**EXERCISE DESCRIPTION**
Take the data below and copy exactly the lines starting at the one with "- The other" and finishing at the one with "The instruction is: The", both included.

[Opening MATERIAL PROVIDED section]

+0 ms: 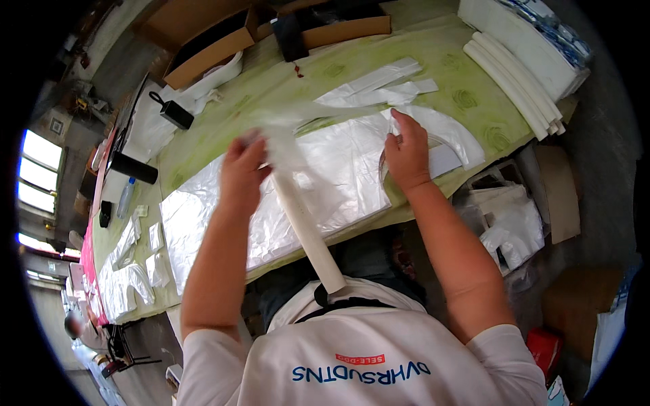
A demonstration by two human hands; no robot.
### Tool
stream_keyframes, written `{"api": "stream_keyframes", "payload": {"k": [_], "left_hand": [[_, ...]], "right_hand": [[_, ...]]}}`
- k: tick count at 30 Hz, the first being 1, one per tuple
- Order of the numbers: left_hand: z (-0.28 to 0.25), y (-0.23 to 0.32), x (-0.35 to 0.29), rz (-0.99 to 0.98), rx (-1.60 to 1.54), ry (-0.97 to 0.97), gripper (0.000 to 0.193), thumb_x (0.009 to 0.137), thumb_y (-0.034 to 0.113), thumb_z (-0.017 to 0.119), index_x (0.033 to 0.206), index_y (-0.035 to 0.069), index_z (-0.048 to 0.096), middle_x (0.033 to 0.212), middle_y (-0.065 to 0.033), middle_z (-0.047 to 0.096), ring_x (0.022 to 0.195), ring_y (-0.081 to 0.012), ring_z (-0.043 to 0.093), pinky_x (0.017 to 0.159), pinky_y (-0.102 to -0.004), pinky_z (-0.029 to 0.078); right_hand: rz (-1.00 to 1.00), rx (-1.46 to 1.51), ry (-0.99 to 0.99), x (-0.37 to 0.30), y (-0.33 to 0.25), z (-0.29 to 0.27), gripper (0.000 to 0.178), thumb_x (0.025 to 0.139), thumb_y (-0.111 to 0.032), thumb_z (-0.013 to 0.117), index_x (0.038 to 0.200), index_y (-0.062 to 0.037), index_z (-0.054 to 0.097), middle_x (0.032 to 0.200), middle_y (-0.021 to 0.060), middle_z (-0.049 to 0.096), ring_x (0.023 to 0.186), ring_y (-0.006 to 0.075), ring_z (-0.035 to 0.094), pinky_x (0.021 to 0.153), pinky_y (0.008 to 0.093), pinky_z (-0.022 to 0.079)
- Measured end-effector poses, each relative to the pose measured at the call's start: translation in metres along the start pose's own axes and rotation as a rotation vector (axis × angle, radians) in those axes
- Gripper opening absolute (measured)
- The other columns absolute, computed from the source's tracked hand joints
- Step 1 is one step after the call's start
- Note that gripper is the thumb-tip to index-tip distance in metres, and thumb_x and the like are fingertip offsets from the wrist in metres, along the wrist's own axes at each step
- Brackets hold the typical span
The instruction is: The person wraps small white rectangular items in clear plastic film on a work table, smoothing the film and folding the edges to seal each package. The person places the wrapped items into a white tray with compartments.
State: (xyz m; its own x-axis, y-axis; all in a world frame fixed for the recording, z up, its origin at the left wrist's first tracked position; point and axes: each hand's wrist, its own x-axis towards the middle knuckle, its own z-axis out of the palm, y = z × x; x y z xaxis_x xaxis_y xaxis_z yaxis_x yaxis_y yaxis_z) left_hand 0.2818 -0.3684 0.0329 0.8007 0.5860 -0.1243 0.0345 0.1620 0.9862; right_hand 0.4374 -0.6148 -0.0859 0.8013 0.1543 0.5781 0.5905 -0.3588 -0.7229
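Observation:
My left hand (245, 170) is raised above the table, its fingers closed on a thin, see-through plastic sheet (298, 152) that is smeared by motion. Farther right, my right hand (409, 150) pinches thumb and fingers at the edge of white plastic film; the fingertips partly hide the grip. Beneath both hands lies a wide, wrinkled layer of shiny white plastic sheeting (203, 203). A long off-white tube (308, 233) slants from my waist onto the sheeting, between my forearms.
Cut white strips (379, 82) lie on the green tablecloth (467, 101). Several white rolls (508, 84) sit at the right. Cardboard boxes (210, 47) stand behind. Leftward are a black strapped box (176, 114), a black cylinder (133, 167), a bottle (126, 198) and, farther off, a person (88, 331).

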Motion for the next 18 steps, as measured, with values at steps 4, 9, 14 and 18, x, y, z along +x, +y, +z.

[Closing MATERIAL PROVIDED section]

**RESULT OF THE TASK**
- The other columns absolute, computed from the source's tracked hand joints
- Step 1 is one step after the call's start
- Note that gripper is the thumb-tip to index-tip distance in metres, and thumb_x and the like are fingertip offsets from the wrist in metres, along the wrist's own axes at each step
- Brackets hold the typical span
The instruction is: The person wraps small white rectangular items in clear plastic film on a work table, smoothing the film and folding the edges to seal each package. The person places the wrapped items into a white tray with compartments.

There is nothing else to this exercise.